Accomplishments that I'm proud of
Even though I was able to quickly get up and running using the sample models, I was happy I took the extra time building out my own model using SageMaker and Jupyter notebooks. Python is not my strongest language and working with jupyter notebooks made it a little easier to work through the process. I recommend after you get a couple of the sample models up and running you take the time to train your own model as that really extends the value of this platform.
What I learned
It was interesting to explore the Apache MXNet framework, I had previously used Tensor Flow and I like to make sure I am keeping on top of multiple options when considering technologies. Apache MXNet is a very mature project and active user community.
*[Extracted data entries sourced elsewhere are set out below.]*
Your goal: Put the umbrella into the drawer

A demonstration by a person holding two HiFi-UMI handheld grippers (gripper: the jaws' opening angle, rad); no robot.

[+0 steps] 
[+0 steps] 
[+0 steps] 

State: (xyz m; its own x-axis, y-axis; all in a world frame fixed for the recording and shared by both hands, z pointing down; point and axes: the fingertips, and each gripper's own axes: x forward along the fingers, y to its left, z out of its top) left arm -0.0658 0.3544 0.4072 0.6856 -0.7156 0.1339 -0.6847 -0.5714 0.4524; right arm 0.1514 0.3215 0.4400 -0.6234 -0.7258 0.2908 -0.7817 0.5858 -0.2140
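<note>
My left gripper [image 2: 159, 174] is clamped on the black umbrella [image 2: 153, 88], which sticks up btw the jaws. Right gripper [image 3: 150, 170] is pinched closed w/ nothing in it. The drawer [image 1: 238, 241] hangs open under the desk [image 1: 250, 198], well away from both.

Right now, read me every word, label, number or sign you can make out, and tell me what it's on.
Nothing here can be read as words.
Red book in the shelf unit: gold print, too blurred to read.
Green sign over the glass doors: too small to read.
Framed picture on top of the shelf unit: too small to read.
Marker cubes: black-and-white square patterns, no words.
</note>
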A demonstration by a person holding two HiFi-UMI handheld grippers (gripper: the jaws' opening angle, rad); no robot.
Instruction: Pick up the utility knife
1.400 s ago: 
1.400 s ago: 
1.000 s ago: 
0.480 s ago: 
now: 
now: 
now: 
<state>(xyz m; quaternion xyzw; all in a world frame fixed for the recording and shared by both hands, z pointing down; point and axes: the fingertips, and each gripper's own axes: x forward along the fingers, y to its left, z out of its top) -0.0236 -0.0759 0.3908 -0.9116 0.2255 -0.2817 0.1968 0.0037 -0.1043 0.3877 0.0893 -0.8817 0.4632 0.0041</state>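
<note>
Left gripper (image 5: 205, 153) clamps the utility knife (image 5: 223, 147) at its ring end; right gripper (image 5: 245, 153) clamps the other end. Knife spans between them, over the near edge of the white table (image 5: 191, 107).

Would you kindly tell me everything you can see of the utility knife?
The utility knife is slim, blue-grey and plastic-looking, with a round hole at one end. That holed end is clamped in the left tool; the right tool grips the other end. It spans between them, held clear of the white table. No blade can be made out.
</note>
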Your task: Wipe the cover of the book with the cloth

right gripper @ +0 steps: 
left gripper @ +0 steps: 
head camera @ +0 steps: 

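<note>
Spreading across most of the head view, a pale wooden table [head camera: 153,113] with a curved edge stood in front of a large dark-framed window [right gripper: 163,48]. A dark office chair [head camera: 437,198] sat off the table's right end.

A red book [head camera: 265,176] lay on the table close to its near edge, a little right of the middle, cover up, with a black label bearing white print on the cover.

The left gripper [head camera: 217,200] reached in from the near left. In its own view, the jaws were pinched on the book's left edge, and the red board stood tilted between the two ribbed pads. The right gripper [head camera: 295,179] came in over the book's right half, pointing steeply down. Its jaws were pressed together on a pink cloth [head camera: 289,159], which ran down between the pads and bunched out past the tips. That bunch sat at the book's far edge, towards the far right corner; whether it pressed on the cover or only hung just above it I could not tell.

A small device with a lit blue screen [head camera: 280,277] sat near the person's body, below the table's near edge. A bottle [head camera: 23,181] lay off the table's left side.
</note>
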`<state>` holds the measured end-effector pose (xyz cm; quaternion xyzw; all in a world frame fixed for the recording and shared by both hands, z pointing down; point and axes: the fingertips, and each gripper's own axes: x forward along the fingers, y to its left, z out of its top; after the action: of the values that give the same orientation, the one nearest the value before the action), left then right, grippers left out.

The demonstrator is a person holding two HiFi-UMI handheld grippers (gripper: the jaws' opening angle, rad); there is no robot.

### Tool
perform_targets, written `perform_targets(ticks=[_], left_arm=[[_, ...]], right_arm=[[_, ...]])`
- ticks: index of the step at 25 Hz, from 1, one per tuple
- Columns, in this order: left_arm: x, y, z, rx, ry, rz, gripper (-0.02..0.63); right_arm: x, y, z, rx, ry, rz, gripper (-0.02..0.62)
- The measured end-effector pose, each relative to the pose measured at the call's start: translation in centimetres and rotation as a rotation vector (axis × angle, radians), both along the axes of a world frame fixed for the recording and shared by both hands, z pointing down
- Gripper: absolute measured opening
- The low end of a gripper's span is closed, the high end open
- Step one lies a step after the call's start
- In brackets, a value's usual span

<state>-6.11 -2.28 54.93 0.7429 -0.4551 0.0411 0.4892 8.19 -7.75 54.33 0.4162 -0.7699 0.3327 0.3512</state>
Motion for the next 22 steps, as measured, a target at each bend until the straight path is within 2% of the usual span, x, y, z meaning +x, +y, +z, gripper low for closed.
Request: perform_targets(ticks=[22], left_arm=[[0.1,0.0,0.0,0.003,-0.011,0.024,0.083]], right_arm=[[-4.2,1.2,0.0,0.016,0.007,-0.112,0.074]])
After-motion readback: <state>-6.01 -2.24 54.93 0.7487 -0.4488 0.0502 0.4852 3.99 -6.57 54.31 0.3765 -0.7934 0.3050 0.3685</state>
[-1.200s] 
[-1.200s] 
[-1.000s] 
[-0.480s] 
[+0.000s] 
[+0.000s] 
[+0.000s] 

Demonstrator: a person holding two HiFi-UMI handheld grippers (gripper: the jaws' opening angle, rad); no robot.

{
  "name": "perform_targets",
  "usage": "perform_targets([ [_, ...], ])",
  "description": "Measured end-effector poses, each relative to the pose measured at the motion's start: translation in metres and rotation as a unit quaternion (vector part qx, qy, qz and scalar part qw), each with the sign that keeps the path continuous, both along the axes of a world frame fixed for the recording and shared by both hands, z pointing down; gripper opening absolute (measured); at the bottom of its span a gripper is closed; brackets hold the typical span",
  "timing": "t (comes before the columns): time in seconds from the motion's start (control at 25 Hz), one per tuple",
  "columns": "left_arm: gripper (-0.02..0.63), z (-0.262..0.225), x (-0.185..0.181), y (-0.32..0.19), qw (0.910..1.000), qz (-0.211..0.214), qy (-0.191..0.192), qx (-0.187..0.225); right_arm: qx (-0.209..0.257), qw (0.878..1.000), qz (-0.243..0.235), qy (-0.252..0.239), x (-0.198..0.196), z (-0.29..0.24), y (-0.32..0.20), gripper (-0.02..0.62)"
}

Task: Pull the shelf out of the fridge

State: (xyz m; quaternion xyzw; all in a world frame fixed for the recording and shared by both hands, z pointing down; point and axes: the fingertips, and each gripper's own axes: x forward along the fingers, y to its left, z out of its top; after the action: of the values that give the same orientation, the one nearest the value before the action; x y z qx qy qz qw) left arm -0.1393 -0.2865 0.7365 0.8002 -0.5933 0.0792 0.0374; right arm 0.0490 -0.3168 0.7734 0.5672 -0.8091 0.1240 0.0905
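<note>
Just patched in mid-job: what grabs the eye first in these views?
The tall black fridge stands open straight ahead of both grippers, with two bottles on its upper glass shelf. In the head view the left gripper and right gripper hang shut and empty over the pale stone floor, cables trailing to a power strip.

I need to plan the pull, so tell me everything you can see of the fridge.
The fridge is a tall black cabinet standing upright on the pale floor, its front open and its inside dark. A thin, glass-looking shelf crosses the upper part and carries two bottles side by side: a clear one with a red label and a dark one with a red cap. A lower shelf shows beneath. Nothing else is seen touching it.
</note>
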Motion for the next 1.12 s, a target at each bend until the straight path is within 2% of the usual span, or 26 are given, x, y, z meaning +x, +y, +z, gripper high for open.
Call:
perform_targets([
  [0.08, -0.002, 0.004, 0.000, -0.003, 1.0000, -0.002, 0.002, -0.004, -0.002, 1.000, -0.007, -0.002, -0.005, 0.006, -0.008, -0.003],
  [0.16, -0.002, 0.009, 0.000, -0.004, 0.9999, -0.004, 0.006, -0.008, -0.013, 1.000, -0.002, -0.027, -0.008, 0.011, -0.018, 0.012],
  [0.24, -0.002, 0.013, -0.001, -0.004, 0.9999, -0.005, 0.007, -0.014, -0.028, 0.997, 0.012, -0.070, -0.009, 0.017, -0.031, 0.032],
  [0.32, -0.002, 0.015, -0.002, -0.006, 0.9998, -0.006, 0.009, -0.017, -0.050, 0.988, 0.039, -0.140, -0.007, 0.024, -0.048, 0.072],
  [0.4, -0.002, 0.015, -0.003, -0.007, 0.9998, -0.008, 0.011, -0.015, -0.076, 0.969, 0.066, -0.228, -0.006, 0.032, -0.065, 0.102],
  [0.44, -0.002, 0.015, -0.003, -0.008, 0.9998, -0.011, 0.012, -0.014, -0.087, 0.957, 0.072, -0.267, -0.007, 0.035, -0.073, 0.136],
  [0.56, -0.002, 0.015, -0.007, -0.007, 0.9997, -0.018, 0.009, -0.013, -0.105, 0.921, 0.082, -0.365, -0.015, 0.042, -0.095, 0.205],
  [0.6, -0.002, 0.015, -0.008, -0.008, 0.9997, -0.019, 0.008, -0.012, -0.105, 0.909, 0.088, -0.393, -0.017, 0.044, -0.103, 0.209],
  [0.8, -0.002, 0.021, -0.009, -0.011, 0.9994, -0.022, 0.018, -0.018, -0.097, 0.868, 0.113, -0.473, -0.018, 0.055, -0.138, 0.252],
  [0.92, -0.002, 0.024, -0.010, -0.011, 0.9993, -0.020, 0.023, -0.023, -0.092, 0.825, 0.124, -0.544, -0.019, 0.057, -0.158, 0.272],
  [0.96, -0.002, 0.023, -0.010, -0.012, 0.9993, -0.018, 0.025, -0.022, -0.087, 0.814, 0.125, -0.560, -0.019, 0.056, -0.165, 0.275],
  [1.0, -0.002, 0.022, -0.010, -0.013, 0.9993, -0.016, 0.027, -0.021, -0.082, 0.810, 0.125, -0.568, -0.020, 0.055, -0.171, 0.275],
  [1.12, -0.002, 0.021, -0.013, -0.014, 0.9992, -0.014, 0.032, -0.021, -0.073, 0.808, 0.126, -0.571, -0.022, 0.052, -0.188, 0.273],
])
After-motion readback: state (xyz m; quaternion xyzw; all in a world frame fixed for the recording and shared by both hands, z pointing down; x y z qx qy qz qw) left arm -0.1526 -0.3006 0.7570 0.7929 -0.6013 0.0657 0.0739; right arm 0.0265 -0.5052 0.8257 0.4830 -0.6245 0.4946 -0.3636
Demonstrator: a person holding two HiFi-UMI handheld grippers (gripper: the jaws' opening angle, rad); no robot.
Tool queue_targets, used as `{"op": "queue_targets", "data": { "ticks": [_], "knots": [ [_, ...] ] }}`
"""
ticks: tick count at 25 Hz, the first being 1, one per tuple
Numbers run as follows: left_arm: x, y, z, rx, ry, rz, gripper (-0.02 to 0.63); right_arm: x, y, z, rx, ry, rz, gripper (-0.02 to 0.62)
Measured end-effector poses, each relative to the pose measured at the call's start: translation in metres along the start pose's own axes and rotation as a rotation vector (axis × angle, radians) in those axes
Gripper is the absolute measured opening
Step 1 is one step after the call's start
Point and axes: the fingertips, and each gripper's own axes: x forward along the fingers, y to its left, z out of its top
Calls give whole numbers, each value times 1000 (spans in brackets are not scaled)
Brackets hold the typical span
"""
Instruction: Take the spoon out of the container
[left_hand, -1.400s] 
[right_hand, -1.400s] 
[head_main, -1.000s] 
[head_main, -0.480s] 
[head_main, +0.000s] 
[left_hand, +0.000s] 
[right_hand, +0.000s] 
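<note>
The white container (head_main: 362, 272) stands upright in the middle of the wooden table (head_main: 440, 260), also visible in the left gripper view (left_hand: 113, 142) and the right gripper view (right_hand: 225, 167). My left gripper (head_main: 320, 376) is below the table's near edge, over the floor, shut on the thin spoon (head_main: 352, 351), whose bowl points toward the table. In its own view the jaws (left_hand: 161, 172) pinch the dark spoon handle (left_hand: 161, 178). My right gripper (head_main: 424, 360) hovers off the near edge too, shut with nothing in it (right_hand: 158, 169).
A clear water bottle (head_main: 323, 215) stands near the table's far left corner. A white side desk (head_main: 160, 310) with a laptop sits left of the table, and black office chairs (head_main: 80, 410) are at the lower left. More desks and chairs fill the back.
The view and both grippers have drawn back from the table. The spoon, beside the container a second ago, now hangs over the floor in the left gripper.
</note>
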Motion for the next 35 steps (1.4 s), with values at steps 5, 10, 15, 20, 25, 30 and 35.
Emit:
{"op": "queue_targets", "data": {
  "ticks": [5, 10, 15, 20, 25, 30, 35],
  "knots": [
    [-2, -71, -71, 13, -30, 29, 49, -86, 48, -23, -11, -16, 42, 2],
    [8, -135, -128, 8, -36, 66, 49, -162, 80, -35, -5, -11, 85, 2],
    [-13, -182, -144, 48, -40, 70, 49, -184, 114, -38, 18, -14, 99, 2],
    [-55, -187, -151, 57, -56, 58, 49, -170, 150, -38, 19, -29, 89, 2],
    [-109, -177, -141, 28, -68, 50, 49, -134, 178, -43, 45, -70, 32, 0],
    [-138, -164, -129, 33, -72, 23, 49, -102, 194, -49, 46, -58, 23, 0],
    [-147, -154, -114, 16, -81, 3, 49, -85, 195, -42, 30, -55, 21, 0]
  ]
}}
More info on Apache MXNet:
I learned how this customized hardware and software integration allows for very fast deployment of deep learning methodologies and a quick learning tool for developers to begin exploring the technical area.
I was also very happy to find the extensive documentation that was put together by the AWS DeepLens team. It was a very well documented step by step that was helpful when digging into a totally new platform.
What's next for my project
This first pass of my project is great for weeding out the birds from the squirrels, but I am interested in extending the model to do more detailed identifications. The images captured during the first phase of the project will be a good resource as I extend the training to more specifically identify bird species.
As I mentioned above, currently the SageMaker platform only supports MXNet models, I am interested in porting over my Tensor Flow trained models. Here is a link to my git project with my training information for bird species identification using Tensor Flow.
I am also very interested in seeing if I can adapt the hardware to include bird songs as part of the identification criteria.